Futures Trading — The Close

You have heard it before, “Gold Closed $2.50 higher today” the talking heads on TV reading off their teleprompter. For most people it’s just an interesting tidbit, even for most futures traders the ‘close’ seems to be an arbitrary number. But the close is so much more.


For futures trading done on the exchange (I’m going to focus only on the CME) all volume, trades and prices are reported. Unlike FX this allows futures trading to be closely monitored and subject to more stringent rules.

When traders talk about ‘the close’ they are most likely referring to the period in which the day’s settlement price is determined. Our example above ‘GCK’ (the active gold futures contract on COMEX) settles by a volume weighted average price, VWAP, measurement between 1:29 and 1:30 pm Eastern Time. All electronic trades placed through GLOBEX (part of the CME) in the active month’s contract for gold are taken to calculate the VWAP rounded to the nearest tick. This is your daily settlement.

Settlement Comparisons

I personally find it interesting how much importance is attached to the settlement price by retail traders and daily news outlets. For institutions the settle is critical because it can affect their hedging schedules, commodity index averages as well provide contractual triggers for derivatives.

The settle doesn’t reflect important market highlights throughout the day which are important for smaller traders. It doesn’t tell you the high, it doesn’t tell you the low, it only captures one small aspect of the day’s range. In fact, I have seen days where the difference day over day on the settle was less than $.30, just 3 ticks. Yet the daily range was nearly $30 in gold, around 300 ticks.

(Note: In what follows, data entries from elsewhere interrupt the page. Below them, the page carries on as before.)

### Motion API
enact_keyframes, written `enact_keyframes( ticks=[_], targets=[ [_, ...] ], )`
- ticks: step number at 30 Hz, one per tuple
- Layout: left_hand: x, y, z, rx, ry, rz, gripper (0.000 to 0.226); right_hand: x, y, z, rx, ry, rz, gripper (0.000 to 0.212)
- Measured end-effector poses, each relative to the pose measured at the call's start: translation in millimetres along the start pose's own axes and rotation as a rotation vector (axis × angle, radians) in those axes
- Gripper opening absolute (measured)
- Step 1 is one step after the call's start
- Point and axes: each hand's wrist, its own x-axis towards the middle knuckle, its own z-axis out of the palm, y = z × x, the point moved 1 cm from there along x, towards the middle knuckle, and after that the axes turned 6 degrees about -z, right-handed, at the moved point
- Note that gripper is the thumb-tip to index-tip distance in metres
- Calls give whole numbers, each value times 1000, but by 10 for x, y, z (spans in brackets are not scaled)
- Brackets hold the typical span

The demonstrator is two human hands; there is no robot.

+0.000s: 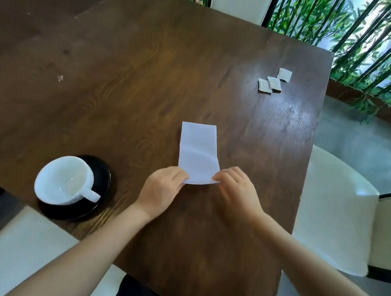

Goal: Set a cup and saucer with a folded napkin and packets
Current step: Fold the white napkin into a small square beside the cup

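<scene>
A white napkin [199, 150] lies as a long folded strip in the middle of the dark wooden table [148, 81]. My left hand [162, 189] pinches its near left corner and my right hand [235, 189] pinches its near right corner, lifting the near edge slightly. A white cup [62, 181] stands on a black saucer [101, 181] at the table's near left, handle pointing right. Three small white packets [274, 83] lie close together at the far right of the table.
A white chair [337, 213] stands at the table's right edge, and another white seat [23, 251] is at the near left. Bamboo plants behind dark bars [357, 38] fill the far right. A small speck [60, 78] lies on the table's left.
</scene>
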Motion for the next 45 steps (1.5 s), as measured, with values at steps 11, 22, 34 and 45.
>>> enact_keyframes(
  ticks=[11,22,34,45],
  targets=[
    [-294,-16,82,63,-182,45,20,-233,-92,92,-59,-28,-48,12],
    [620,-159,627,263,-539,-148,53,-345,-12,236,-48,-97,-73,11],
    [498,-223,752,399,-519,-101,72,-372,-47,270,-24,-37,-33,11],
    [-43,132,-312,-56,-267,-57,41,53,-285,-309,46,106,-19,8]
  ],
)
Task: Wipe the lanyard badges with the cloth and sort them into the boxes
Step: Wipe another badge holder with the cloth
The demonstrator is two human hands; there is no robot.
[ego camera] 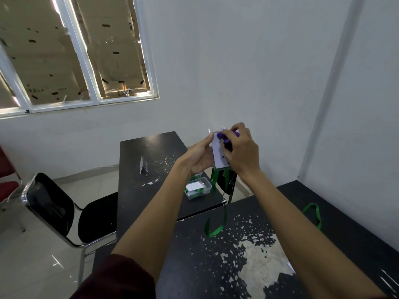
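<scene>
Up in the air, the left hand [199, 156] and the right hand [241, 152] hold a white badge [219, 156] with a purple cloth [222, 135] on it.
The left hand's grip pinches the side of the badge. The right hand's grip is curled round the cloth and presses it on the top of the badge. A green strap [216, 227] hangs down from the badge over the near table [216, 266]; I cannot tell if it touches. A clear box [197, 188] with more badges inside sits near the corner of the far table [146, 147]. Another green loop [313, 214] lies on the near table, off to the right.
</scene>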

If you are only looking at settles you leave out a lot of information important to the market.

I’ve been using gold as an example but WTI, Brent, all softs (agricultural products) and virtually everything that is traded as a futures contract has a settlement procedure.

Trading the Close

If you trade a specific market long enough you can get a ‘feel’ for how the day’s close will resolve. Will gold rally into the close? Will it sell off? I’d argue trading around the close for each market is often a completely separate discipline than trading the future over longer periods even within the same instrument.

Some futures markets allow you the ability to buy or sell at TAS or trade at settle. This guarantees you the settlement price. Why would you want this? As a retail trader you can use this as your stop effectively pre-closing your position to be flat after the settle occurs. By doing so you allow yourself to try to beat VWAP during the settle. Beating VWAP is often more important to hedgers and commodity index traders since that is often how they are benchmarked.

Trading against the settle is just a different way to trade the same markets.

Some Settle Dynamics

Because of the way a lot of producer contracts are structured and written by major banks the settlement of a futures contract can often trade independently from the price action of the day. This is due to massive hedging volume needing to occur during the settle, a period of only 1-2 minutes for most futures contracts (you can look up exact daily settlement procedures on the CME’s website). Because of this, settlement price action tends to mirror itself closely on consecutive days during the month.

Trading closes often feels like trading a data release, except you don’t know what the data just came out. Sometimes the price action is clear and obvious and continues one way until the end of the close while others you need to sit back and stay out because the whipsaw is going to make VWAP virtually impossible to predict.

Next time you hear ‘Gold Closed $2.50 higher today” look a little bit deeper and see what really went on during the day’s close!

Nothing here should be taken as financial advice, views are the opinion of the writer, please consult your financial adviser on investment strategies suitable for you.